Ma l’ostilità nei confronti del progetto trialista giungeva anche dall’estero, in particolare dagli ambienti militaristi e nazionalisti Serbia, che vi vedeva un serio ostacolo al progetto panserbista di unificare gli slavi dei Balcani. Ma l’opposizione più ostile, in questo, veniva in realtà da Mosca. Da sempre l’Impero zarista aveva come ossessione lo sbocco nel Mediterraneo; due le vie per ottenerlo: o il controllo degli stretti o il controllo dei Balcani. Ma il sogno russo si urtava sia con i progetti di egemonia balcanica dell’Impero austro-ungarico, sia con quelli greci sugli stretti – fermo e concesso che l’Impero ottomano aveva tutt’altra intenzione che perderli –, sia con il predominio inglese nelle acque mediterranee da Gibilterra a Suez.

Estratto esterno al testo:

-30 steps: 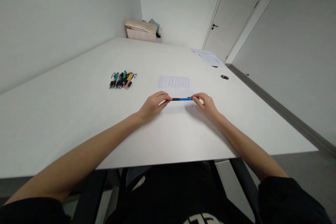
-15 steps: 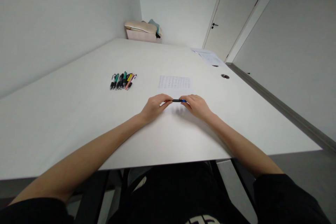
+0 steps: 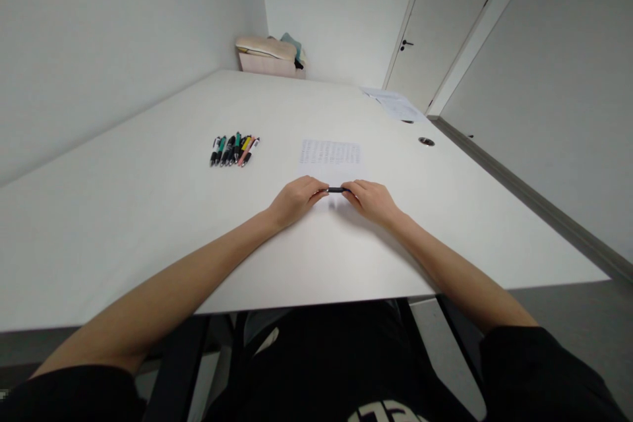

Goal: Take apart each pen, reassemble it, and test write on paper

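A dark pen lies level between my hands, above the near part of a sheet of paper with rows of writing. My left hand pinches its left end between thumb and fingers. At the other end my right hand grips it the same way, and its fingers cover most of the blue part. Only the middle of the pen shows. To the left, apart from both hands, several pens lie side by side in green, black, yellow, pink and white.
The white table reaches to the walls at the left and back. More papers lie at its far right, near a round cable hole. A pale box with cloth items stands beyond the far edge.
My right hand's fingers now cover more of the pen's blue end, and less of the pen shows between my hands. The view has shifted slightly. The loose pens lie as before.
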The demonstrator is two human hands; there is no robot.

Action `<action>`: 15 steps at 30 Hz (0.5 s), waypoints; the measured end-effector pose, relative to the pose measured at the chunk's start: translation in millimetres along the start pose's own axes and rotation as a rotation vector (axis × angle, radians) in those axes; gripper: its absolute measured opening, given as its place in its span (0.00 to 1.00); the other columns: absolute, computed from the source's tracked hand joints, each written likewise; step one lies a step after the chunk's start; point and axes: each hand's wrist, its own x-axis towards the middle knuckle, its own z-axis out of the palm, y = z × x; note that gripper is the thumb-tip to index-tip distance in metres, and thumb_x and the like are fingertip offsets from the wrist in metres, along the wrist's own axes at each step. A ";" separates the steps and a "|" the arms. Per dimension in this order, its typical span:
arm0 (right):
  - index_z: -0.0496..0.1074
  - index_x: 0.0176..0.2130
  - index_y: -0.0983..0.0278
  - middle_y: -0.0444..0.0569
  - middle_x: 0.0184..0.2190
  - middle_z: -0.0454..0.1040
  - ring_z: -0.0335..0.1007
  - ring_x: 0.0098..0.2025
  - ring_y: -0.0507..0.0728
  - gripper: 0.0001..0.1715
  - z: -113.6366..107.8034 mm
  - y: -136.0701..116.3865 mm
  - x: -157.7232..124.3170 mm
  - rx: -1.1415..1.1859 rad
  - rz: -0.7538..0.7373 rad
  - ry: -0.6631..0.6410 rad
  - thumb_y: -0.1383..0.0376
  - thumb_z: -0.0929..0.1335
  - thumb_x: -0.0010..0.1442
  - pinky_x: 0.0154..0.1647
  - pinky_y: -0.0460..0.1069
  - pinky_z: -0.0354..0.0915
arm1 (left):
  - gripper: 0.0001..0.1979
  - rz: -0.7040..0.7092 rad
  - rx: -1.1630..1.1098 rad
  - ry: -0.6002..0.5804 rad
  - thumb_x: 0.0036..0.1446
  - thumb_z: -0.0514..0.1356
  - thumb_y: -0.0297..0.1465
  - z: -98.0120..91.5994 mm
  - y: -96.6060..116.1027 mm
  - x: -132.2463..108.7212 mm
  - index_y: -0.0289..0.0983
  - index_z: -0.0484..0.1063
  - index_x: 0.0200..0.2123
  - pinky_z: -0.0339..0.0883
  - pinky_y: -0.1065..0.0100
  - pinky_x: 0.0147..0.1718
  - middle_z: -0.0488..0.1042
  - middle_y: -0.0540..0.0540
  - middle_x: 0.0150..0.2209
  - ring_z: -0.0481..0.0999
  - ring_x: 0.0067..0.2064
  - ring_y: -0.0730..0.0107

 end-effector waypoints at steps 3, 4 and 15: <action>0.68 0.46 0.62 0.50 0.36 0.74 0.69 0.35 0.54 0.20 1.9 0.5 -0.3 -0.003 0.024 -0.023 0.58 0.54 0.66 0.30 0.47 0.54 | 0.13 0.056 0.074 -0.024 0.62 0.49 0.34 -1.8 -0.1 0.1 0.34 0.70 0.39 0.65 0.67 0.36 0.75 0.42 0.33 0.72 0.36 0.68; 0.68 0.46 0.62 0.50 0.36 0.75 0.69 0.35 0.54 0.20 2.4 0.6 -0.3 -0.005 0.028 -0.031 0.58 0.55 0.66 0.30 0.47 0.54 | 0.13 0.073 0.098 -0.033 0.63 0.49 0.34 -2.5 0.1 0.3 0.33 0.70 0.39 0.65 0.68 0.35 0.75 0.42 0.33 0.72 0.35 0.68; 0.69 0.46 0.62 0.48 0.34 0.75 0.69 0.35 0.53 0.19 2.6 1.9 0.0 -0.067 0.006 -0.010 0.57 0.56 0.65 0.31 0.46 0.55 | 0.17 0.128 0.227 -0.080 0.64 0.46 0.35 -3.0 0.2 2.1 0.32 0.70 0.36 0.64 0.69 0.34 0.73 0.43 0.30 0.71 0.34 0.68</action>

Fu questa linea ad armare la mano di Gravilo Princip. Dalla collaborazione degli ambienti panserbisti con i servizi segreti russi s’ideò l’attentato; dall’aperta ostilità dell’entourage politico-militare ungherese, sommata a una non velata antipatia degli ambienti militaristi e bellicisti di Vienna, opposti alla volontà di mantenere la pace dell’arciduca, se ne favorì – anche se a riguardo mancano prove effettive – l’attuazione. Il 28 giugno, a Sarajevo, l’erede al trono del multietnico Impero moriva con la consorte. Quel giorno si segnò definitivamente il destino dell’Europa.